City Guide to Edinburgh, Scotland

EIF 2015: Paul Bright's Confessions Of A Justified Sinner, Queen's Hall, Review

By Kenneth Scott - Posted on 20 August 2015

Paul Bright’s Confessions of A Justified Sinner  - Credit Tommy Ga-Ken Wan
Show details
Queen's Hall
Untilted Projects
Running time: 
Stuart Laing (director), Pamela Carter (writer), Robbie Thompson and Jack Wrigley (visual artists), Emilia Weber (researcher), Nick Millar (technical director), Mike Brookes (lighting designer), Louise Irwin (producer).
George Anton (himself), Owen Whitelaw (Paul Bright), Lorn McFadyen (Young George Anton), Alasdair Hankinson (Garret Philips), Murray Wason (NB presenter).

James Hogg’s 1824 novel Confessions of a Justified Sinner has been described as “stunningly duplicitous”. What then are we to make of a presentation on Paul Bright’s version for the stage?

This is part installation, part presentation as the theatre is entered through a meticulously curated exhibition documenting the 1980’s production. Cases are lined with ephemera; cine films, books, letters, photographs, posters.

And our guide is actor George Anton, who lived through it all.
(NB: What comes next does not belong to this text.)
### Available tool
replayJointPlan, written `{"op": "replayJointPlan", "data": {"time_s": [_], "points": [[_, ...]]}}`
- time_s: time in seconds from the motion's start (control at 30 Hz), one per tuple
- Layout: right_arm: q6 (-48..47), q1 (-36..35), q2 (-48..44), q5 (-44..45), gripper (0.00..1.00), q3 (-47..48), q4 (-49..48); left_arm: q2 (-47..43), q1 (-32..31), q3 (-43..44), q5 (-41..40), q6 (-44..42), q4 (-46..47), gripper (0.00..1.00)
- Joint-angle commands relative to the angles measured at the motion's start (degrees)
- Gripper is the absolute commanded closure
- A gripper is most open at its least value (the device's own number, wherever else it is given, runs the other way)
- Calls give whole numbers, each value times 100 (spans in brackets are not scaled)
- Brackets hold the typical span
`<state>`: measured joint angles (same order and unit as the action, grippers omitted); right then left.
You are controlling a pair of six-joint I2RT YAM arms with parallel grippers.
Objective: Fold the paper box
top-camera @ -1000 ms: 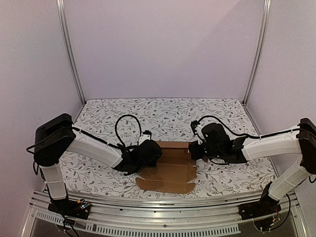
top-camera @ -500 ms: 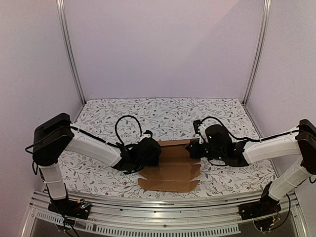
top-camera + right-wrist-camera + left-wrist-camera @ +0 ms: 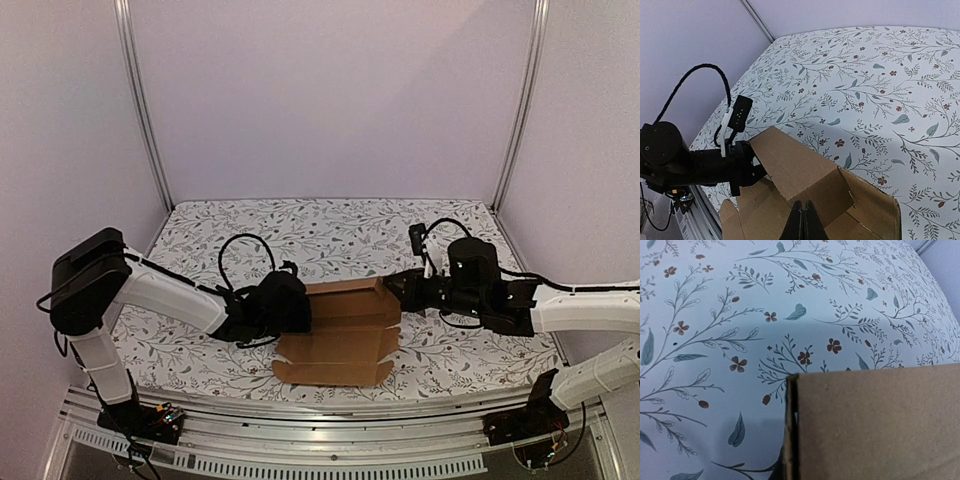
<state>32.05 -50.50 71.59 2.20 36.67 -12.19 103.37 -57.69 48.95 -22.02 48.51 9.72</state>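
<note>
The paper box [image 3: 338, 340] is a brown cardboard sheet lying partly folded at the front middle of the table. Its rear wall [image 3: 790, 165] stands up and a right side flap [image 3: 870, 200] is raised. My left gripper [image 3: 296, 306] is at the box's left rear corner. In the right wrist view its black fingers [image 3: 747, 167] close around the end of the rear wall. The left wrist view shows only cardboard [image 3: 875, 425] close up, its own fingers hidden. My right gripper [image 3: 803, 220] is shut, its tips against the inside of the raised flap at the right rear corner [image 3: 392, 292].
The table has a floral cloth [image 3: 330, 235]. Metal posts [image 3: 140, 100] and plain walls stand at the back corners. The metal rail [image 3: 330, 445] runs along the near edge. The left arm's cable [image 3: 695, 75] loops above its wrist.
The right arm has drawn back to the right and stretched lower. The left arm has shifted a little left. The box's rear wall now stands higher and the sheet has slid slightly left.
</note>
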Motion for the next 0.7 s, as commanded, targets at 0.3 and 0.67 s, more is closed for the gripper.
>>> {"op": "replayJointPlan", "data": {"time_s": [0.3,0.67], "points": [[-859,8,-2117,-613,100,6,1936,-745,522,-489,888,112,670,100],[-1167,12,-3136,-983,100,-499,1608,-1455,846,-868,1817,566,1244,100]]}}
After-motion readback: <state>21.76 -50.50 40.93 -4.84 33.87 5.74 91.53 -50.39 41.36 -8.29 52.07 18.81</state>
He leads us on an illustrated lecture expounding an almost lost chapter of a golden age of Glasgow theatre and its enfant terrible, Paul Bright who would disappear and die aged 47. We see video interviews with theatre practitioners describing Bright as, like Hogg, an original genius and a raw artist, innovative, tantalising, manipulative, a bully but very dynamic.

Bright was fascinated with the novel and would produce episodic parts of it over a number of years. Anton describes those heady days and shows archive footage.

For Bright only work matters, living through art and with an existential view of a meaningless world. He experiments in provoking the audience with Theatre of Cruelty and quotes Atruad in calling Anton “an athlete of the heart”.

Anton provides some insight on what it is to be an actor. How he became fascinated by it as a child, seeing what he saw as a process of telling lies and getting away with it. He describes that by necessity productions must be forgotten, actors move on to other jobs, new friends.

The now reconstructed performances might have been forgotten but for the arrival of a mysterious box after Bright’s death, the contents of which we are now picking through.

One of the commentators opines that we don’t go to the theatre to see a book, and indeed we don’t get Hogg’s book here. There is more; for by now the parallels are emerging - the lead character who thinks he can do anything, the found history from beyond the grave. An apparently unreliable, if very persuasive narrator. As the Sinner declines into despair and madness, only to flee his devils, so does Bright and we are left to consider the borders of reality and what has actually happened.

Anyone viewing the production at face value as a presentation is unlikely to find it satisfying. It also benefits from some knowledge of Scottish theatre and whether it translates for an International Festival audience only time will tell. The lovingly prepared “artefacts” on display are a major part of the piece and there should be a greater opportunity for the audience members to view them.

This clever, shape-shifting production is a multi-layered confession, laying out elements of the novel in a new way. It forms a love letter to theatre - what it was, is, and the directions it can be pushed.

Show Times: 19 to 22 August 2015 at 8pm.

Ticket Prices: £20

Suitability: Contains strong language.